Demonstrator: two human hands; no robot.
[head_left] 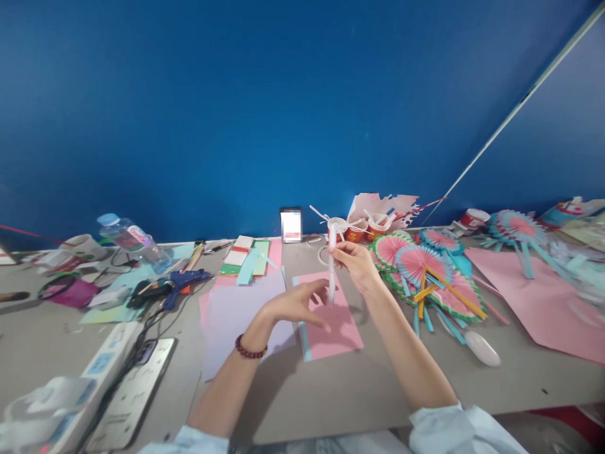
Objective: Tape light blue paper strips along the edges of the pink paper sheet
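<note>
A narrow white strip point(332, 277) hangs upright above a pink paper sheet point(338, 321) that has a light blue edge. My right hand point(354, 261) pinches the strip near its upper part, between thumb and fingers. Beside its lower end is my left hand point(302, 302), thumb stretched out and fingers apart; whether a fingertip touches the strip I cannot tell. A lilac paper sheet point(241, 315) lies under and left of my left hand.
Pink and blue folded paper fans point(420, 268) lie right of my right arm, near a white computer mouse point(482, 349). To the left are a blue glue gun point(184, 284), a plastic bottle point(135, 239), a phone point(135, 394) and a power strip point(97, 372). Red paper cups point(375, 227) stand behind.
</note>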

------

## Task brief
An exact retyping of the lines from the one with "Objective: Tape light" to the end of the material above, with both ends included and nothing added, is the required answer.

## Answer to this problem
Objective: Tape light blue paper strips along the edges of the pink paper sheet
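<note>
A narrow white strip point(332, 277) hangs upright above a pink paper sheet point(338, 321) that has a light blue edge. My right hand point(354, 261) pinches the strip near its upper part, between thumb and fingers. Beside its lower end is my left hand point(302, 302), thumb stretched out and fingers apart; whether a fingertip touches the strip I cannot tell. A lilac paper sheet point(241, 315) lies under and left of my left hand.
Pink and blue folded paper fans point(420, 268) lie right of my right arm, near a white computer mouse point(482, 349). To the left are a blue glue gun point(184, 284), a plastic bottle point(135, 239), a phone point(135, 394) and a power strip point(97, 372). Red paper cups point(375, 227) stand behind.
</note>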

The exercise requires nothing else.